**Your objective:** Since the pictures are not wanted, retype the listing below exactly and without them.

**Dataset section:**
== Segment start ==
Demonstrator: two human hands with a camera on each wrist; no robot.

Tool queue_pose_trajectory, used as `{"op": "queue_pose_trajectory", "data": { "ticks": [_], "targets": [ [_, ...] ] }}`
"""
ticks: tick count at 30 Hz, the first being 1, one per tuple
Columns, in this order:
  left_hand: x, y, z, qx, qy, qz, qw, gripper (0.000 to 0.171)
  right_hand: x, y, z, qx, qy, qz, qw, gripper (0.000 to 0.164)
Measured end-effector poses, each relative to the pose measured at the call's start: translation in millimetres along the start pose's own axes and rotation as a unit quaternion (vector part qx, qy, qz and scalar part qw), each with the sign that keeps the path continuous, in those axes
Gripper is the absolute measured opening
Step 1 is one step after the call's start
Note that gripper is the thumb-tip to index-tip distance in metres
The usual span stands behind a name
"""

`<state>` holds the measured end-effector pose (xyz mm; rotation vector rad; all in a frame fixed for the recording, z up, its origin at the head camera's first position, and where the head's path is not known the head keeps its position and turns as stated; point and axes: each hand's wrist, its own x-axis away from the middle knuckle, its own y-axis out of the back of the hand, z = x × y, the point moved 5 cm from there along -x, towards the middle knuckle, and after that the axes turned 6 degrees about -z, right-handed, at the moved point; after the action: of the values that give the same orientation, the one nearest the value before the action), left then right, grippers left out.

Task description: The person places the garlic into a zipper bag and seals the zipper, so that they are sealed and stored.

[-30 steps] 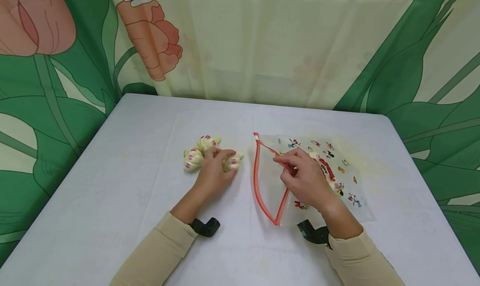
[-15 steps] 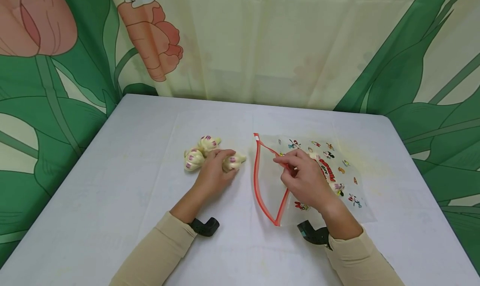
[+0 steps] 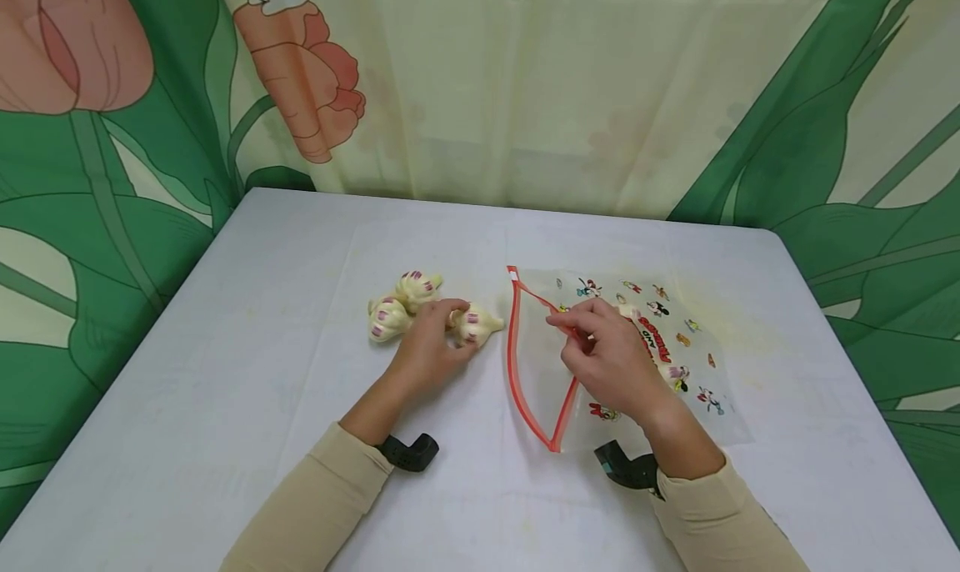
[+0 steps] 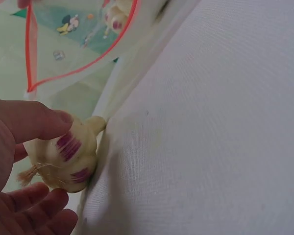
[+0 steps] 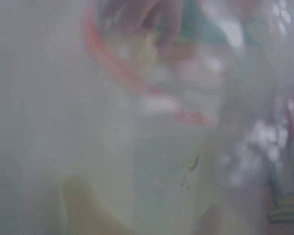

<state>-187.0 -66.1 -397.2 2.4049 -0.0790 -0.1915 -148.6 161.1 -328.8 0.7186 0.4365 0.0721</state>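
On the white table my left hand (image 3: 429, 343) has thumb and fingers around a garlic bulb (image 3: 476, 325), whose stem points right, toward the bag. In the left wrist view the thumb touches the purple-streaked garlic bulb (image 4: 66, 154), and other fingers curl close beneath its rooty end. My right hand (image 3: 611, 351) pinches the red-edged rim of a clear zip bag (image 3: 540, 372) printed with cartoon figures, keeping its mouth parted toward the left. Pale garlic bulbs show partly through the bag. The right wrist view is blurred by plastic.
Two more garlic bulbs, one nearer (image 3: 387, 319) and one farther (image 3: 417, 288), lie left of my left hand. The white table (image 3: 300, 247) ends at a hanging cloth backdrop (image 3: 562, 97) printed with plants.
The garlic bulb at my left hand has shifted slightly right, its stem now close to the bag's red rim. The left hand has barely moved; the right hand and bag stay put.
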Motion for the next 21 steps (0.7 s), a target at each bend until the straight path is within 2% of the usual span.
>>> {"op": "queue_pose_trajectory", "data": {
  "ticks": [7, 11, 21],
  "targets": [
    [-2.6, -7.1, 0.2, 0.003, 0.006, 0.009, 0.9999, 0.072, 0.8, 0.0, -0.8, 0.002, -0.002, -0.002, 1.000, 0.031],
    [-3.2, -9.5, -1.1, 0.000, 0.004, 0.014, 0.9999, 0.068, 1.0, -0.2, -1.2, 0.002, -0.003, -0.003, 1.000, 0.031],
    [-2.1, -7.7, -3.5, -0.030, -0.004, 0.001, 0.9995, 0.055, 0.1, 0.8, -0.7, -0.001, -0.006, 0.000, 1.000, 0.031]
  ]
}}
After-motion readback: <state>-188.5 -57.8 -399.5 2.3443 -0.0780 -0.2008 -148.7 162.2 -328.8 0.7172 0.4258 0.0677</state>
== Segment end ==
**Written response:**
Demonstrator: two human hands with a camera on each wrist; no robot.

Tool queue_pose_trajectory, used as `{"op": "queue_pose_trajectory", "data": { "ticks": [_], "targets": [ [_, ...] ] }}`
"""
ticks: tick count at 30 Hz, the first being 1, one per tuple
Columns, in this order:
  left_hand: x, y, z, qx, qy, qz, qw, gripper (0.000 to 0.171)
  right_hand: x, y, z, qx, qy, qz, qw, gripper (0.000 to 0.164)
Measured end-effector poses, each relative to the pose measured at the call's start: translation in millimetres along the start pose's own axes and rotation as a unit quaternion (vector part qx, qy, qz and scalar part qw), each with the sign that keeps the path continuous, in those axes
Gripper is the absolute measured opening
Step 1 is one step after the call's start
Note that gripper is the thumb-tip to index-tip distance in metres
The usual span stands behind a name
"""

`<state>` holds the measured end-effector pose (xyz mm; rotation vector rad; all in a frame fixed for the recording, z up, its origin at the head camera's first position, and where the head's path is not known the head keeps its position and turns as stated; point and axes: each hand's wrist, its own x-axis away from the middle knuckle, its own y-axis out of the back of the hand, z = x × y, the point moved 5 cm from there along -x, towards the middle knuckle, and after that the axes turned 6 degrees about -z, right-handed, at the moved point; after the action: of the values that give the same orientation, the one nearest the value before the action), left then right, grippers left out.

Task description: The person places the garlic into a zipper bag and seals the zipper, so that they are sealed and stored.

[-30 steps] 
[-15 steps] 
[+0 steps] 
[+0 steps] 
[+0 steps] 

<state>-187.0 -66.1 -397.2 2.4049 -0.0790 -0.1915 -148.6 161.1 -328.8 0.7186 0.4365 0.0721</state>
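On the white table my left hand (image 3: 429, 343) has thumb and fingers around a garlic bulb (image 3: 476, 325), whose stem points right, toward the bag. In the left wrist view the thumb touches the purple-streaked garlic bulb (image 4: 66, 154), and other fingers curl close beneath its rooty end. My right hand (image 3: 611, 351) pinches the red-edged rim of a clear zip bag (image 3: 540, 372) printed with cartoon figures, keeping its mouth parted toward the left. Pale garlic bulbs show partly through the bag. The right wrist view is blurred by plastic.
Two more garlic bulbs, one nearer (image 3: 387, 319) and one farther (image 3: 417, 288), lie left of my left hand. The white table (image 3: 300, 247) ends at a hanging cloth backdrop (image 3: 562, 97) printed with plants.
The garlic bulb at my left hand has shifted slightly right, its stem now close to the bag's red rim. The left hand has barely moved; the right hand and bag stay put.
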Motion for the next 21 steps (0.7 s), a target at each bend until the straight path is within 2% of the usual span.
>>> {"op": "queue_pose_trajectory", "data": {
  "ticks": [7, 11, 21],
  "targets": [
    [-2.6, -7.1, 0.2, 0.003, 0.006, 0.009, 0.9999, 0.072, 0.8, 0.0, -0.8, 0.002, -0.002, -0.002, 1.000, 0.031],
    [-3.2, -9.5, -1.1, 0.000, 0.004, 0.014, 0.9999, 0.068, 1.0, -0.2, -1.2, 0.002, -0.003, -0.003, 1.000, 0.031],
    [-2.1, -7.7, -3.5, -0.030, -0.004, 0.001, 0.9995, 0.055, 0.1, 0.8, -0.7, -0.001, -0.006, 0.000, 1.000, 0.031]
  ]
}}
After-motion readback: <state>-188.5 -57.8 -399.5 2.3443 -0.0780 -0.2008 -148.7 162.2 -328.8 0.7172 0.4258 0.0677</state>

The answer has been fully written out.